▸ What you have to do:
Print exactly the lines below between the line holding "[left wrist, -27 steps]" and the line holding "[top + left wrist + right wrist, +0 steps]", inclusive, and nothing more.

(Dataset extract Opens)

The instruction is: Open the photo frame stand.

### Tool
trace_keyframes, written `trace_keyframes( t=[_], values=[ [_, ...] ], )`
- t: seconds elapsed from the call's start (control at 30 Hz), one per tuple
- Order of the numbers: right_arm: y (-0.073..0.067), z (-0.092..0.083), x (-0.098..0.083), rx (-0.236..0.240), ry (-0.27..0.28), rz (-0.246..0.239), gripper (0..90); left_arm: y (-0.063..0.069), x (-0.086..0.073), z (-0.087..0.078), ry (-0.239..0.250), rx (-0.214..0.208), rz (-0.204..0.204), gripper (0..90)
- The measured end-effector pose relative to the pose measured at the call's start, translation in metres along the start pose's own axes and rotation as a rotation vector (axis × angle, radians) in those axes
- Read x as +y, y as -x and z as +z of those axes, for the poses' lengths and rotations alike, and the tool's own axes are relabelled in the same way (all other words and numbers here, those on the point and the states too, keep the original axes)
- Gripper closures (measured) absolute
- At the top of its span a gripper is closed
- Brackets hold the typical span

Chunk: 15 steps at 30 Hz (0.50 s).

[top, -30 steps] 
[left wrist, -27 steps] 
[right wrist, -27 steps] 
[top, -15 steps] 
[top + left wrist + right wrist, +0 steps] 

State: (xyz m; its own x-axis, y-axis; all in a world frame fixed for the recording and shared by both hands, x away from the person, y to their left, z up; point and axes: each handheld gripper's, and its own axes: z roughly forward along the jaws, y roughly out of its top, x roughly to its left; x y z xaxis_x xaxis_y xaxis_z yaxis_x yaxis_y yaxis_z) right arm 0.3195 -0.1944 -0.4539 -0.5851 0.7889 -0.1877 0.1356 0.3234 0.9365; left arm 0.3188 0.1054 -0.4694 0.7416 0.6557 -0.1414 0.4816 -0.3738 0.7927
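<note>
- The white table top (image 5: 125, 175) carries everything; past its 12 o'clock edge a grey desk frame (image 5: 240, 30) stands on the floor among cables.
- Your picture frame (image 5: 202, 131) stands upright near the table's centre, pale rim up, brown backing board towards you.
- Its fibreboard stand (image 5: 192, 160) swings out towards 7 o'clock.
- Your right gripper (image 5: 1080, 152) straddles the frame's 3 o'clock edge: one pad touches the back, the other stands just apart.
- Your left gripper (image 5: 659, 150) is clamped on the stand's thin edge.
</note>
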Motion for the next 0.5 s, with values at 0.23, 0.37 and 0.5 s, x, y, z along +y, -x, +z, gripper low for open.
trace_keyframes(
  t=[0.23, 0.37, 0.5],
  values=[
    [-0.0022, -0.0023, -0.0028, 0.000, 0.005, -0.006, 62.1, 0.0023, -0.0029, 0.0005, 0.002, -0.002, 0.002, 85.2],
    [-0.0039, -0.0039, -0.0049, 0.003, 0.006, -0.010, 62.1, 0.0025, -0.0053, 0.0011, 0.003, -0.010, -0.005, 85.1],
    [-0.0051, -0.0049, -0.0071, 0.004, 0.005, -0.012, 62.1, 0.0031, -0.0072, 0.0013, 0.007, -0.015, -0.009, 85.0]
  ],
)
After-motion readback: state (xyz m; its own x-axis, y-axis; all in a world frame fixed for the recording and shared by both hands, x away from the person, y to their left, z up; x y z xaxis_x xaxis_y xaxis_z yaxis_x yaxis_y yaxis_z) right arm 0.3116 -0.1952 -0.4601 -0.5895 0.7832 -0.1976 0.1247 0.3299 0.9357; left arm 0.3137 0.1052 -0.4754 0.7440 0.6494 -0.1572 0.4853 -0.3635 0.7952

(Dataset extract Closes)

▸ Output of the task:
[left wrist, -27 steps] 
[right wrist, -27 steps] 
[top, -15 steps] 
[top + left wrist + right wrist, +0 steps] 

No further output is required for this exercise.